My dad pointed out to the guide that is a ridiculous conclusion when it could be a tilt in the floor, vibrations from the clock, or a bad lock. Yes, he probably put a damper on the tour in his brusque manner, but it struck me as clear evidence of where I get my "skepticism." While I doubt the old man would ever call himself a skeptic, I clearly have no moving conversion tale from a woo to a rational world view like many a skeptic because of his (and mom's) influence.
I was glad to hear of my dad poking a hole in a woo balloon. It is a shame there were not more parents like them when I was a kid.
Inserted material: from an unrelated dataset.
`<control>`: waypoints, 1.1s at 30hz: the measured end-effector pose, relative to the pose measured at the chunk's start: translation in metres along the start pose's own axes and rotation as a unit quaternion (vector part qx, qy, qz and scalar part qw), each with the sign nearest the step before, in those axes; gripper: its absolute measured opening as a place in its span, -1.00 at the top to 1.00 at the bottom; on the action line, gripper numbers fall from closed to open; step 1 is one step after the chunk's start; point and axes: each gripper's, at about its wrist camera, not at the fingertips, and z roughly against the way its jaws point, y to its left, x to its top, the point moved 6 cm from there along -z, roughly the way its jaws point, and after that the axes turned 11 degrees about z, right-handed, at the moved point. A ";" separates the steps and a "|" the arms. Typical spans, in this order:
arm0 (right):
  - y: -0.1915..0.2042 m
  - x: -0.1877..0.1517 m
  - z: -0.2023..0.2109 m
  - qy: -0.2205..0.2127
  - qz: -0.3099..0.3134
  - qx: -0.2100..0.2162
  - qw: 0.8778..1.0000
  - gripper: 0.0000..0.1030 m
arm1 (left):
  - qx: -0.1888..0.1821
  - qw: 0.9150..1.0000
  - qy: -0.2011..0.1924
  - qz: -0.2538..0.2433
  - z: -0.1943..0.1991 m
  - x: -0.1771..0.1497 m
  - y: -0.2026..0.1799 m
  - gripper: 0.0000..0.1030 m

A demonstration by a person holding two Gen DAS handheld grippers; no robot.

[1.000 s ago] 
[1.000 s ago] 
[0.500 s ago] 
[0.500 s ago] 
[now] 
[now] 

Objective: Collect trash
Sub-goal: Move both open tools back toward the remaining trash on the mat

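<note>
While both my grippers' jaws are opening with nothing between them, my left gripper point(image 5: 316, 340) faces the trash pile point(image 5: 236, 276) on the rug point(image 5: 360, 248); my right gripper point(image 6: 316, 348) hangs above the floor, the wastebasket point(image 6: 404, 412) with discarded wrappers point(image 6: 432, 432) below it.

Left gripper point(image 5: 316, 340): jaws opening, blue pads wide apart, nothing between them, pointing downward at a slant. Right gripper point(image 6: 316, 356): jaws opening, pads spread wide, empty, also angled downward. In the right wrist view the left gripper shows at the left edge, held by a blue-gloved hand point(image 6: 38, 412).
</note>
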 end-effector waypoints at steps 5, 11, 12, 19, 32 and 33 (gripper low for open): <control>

I am in the middle of "Reasonable Doubts" which has suddenly begun downloading from iTunes again after a few weeks break. I have no idea why it stopped, but maybe Steve Jobs is distracted by launching the iPad to care. I am about half way through the latest episode and its critical review of "Zeitgeist" the internet conspiracy documentary movie. Also, Brian Dunning recently covered "Zeitgeist" on "Skeptoid." What rock have I been under that I have missed the latest internet conspiracy movie? I need to get a copy of "Skeptic" magazine as there is an article about the film in the latest issue. (Sadly, my local news stand stopped carrying it late last year.)
Maybe, the conspiracy skeptic will cover this film in a future episode with a sage guest who is chock-full-knowledge? The film apparently makes claims of a conspiracy reaching back to the Roman Empire to hoist Christianity upon everyone, and somehow lead to the attacks on 9/11 and the much maligned Federal Reserve. It all sounds almost to good to be true, so I'll risk being put on a government kook watch list and watch it on line.
Just a random lunch time update from finally warming Pennsylvania.